Factors that Influence Mortgage Rates

June 27, 2024

Market factors are some of the most significant influences on mortgage rates. The Federal Reserve(the Fed), bond market, Secured Overnight Finance Rate, Constant Maturity Treasury, the health of the economy, inflation, and market demand all affect mortgage rates.

Many people assume the Fed sets mortgage rates. They don’t, but they do influence rates. The Fed controls short-term interest rates by increasing or decreasing them based on the state of the economy. These are not the rates given to consumers but the rates at which banks can borrow money to lend to consumers.

Mortgage rates are tied to the bond market. Mortgage-backed securities, or mortgage bonds, are bundles of mortgages sold in the bond market. Bonds affect mortgage rates depending on their demand. When the price of mortgage bonds is high, mortgage rates decrease, and mortgage rates increase when the price is low.

The Secured Overnight Financing Rate (SOFR) is an interest rate set based on the cost of overnight borrowing for banks. Lenders often use it to determine a mortgage’s base interest rate.

Mortgage rates vary based on the economy’s current state and outlook.
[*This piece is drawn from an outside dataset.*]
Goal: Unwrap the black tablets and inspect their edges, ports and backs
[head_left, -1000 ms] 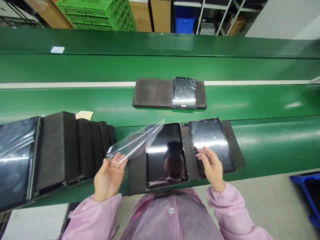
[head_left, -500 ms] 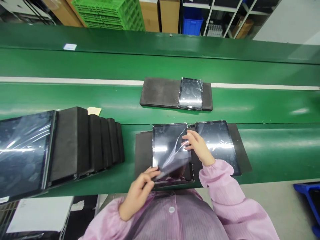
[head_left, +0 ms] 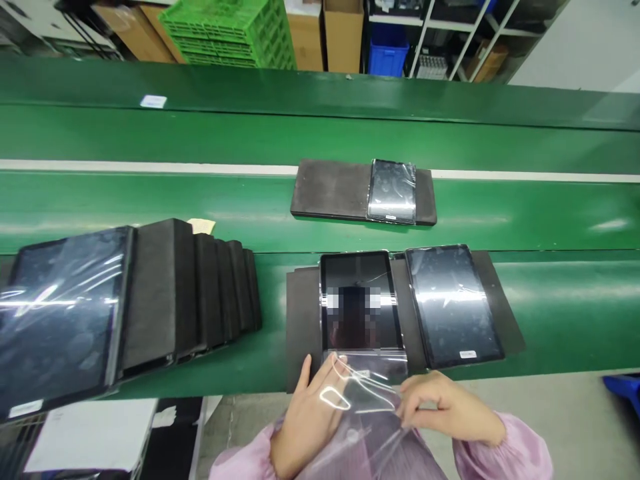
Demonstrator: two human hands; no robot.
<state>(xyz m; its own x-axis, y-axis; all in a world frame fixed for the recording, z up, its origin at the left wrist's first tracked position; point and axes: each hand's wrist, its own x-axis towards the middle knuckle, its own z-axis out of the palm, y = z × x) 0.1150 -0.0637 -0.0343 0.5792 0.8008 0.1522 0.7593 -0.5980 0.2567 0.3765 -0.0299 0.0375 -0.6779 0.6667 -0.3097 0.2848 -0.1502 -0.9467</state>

When the economy is healthy, mortgage rates increase. When the economy isn’t doing as well, when unemployment rates are high and the demand for oil is low, mortgage rates fall.

Mortgage rates and inflation go hand-in-hand. When inflation increases, interest rates rise to keep up with the value of the dollar. If inflation decreases, mortgage rates drop.

Demand for mortgages can also affect rates, pushing them higher as available capital for lending tightens.

Where are mortgage rates going?

Average mortgage rates were mostly down compared to a week ago. Many housing market experts don’t expect mortgage rates to recede significantly in the coming months unless the Fed decides to cut its benchmark interest rate.

On June 11, 2024, officials voted unanimously to leave the benchmark rate unchanged, marking the seventh consecutive meeting in which the policy rate stayed steady. The next meeting is July 30, 2024. The Fed remains cautious about changing the rate while it monitors inflation.